**Brief:** Only the lines below between the ones containing "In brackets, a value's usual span" and "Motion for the", inclusive, are to be reproduced, each exactly as it stands.

Saved data entries:
- - -

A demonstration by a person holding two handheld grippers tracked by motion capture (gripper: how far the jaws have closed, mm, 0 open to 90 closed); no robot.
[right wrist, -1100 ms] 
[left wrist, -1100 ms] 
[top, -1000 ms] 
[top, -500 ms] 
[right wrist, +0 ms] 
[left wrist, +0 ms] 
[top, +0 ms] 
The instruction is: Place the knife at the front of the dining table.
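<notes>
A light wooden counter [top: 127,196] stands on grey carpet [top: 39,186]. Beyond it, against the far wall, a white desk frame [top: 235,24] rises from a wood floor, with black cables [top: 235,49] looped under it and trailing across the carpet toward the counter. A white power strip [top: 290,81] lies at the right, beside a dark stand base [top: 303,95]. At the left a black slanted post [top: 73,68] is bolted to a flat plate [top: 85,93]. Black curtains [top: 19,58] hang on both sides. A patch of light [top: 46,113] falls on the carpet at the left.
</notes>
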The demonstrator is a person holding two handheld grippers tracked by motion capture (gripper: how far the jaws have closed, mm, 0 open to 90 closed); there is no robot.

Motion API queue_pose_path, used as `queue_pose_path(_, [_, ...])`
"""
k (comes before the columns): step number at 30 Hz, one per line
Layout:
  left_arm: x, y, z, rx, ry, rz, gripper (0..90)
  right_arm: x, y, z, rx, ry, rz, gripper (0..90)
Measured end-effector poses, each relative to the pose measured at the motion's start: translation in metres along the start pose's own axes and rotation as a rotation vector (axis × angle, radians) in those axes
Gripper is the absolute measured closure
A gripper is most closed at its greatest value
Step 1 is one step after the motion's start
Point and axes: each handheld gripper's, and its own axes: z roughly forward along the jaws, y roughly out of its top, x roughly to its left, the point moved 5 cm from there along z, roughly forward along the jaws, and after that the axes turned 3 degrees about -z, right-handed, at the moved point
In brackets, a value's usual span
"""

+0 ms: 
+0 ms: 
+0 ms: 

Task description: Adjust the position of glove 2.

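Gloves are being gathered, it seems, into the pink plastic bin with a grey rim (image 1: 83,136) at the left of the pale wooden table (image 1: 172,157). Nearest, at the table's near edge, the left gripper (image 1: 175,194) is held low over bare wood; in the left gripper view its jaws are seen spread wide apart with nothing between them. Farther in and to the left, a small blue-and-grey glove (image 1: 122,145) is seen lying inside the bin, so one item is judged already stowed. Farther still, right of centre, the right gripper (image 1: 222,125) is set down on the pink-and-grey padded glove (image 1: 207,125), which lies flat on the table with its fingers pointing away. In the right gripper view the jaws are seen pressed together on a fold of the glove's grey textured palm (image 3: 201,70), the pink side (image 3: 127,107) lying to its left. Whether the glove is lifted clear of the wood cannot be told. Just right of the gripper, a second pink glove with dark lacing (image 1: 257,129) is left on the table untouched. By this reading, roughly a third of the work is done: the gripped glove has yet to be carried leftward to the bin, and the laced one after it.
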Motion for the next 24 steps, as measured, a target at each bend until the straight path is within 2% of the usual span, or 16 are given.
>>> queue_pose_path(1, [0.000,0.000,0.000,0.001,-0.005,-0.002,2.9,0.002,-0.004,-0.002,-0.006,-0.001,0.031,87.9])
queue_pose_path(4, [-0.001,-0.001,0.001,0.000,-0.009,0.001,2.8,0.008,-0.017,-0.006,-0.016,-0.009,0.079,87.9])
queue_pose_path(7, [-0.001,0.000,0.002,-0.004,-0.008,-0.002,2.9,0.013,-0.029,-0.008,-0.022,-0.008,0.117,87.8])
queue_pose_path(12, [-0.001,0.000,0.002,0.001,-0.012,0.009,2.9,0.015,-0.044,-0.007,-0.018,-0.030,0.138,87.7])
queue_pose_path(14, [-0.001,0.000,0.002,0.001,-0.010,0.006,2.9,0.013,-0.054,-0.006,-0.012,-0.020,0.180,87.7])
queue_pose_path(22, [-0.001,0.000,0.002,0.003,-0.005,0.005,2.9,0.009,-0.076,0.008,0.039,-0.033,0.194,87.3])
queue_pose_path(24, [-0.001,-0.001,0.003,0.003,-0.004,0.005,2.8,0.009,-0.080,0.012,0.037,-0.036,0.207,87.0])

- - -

**Answer to this exercise:**
In brackets, a value's usual span
"""

+0 ms: 
+0 ms: 
+0 ms: 

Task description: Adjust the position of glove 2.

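Gloves are being gathered, it seems, into the pink plastic bin with a grey rim (image 1: 83,136) at the left of the pale wooden table (image 1: 172,157). Nearest, at the table's near edge, the left gripper (image 1: 175,194) is held low over bare wood; in the left gripper view its jaws are seen spread wide apart with nothing between them. Farther in and to the left, a small blue-and-grey glove (image 1: 122,145) is seen lying inside the bin, so one item is judged already stowed. Farther still, right of centre, the right gripper (image 1: 222,125) is set down on the pink-and-grey padded glove (image 1: 207,125), which lies flat on the table with its fingers pointing away. In the right gripper view the jaws are seen pressed together on a fold of the glove's grey textured palm (image 3: 201,70), the pink side (image 3: 127,107) lying to its left. Whether the glove is lifted clear of the wood cannot be told. Just right of the gripper, a second pink glove with dark lacing (image 1: 257,129) is left on the table untouched. By this reading, roughly a third of the work is done: the gripped glove has yet to be carried leftward to the bin, and the laced one after it.
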Motion for the next 24 steps, as measured, a target at each bend until the straight path is within 2% of the usual span, or 16 are given.

This exercise is now done.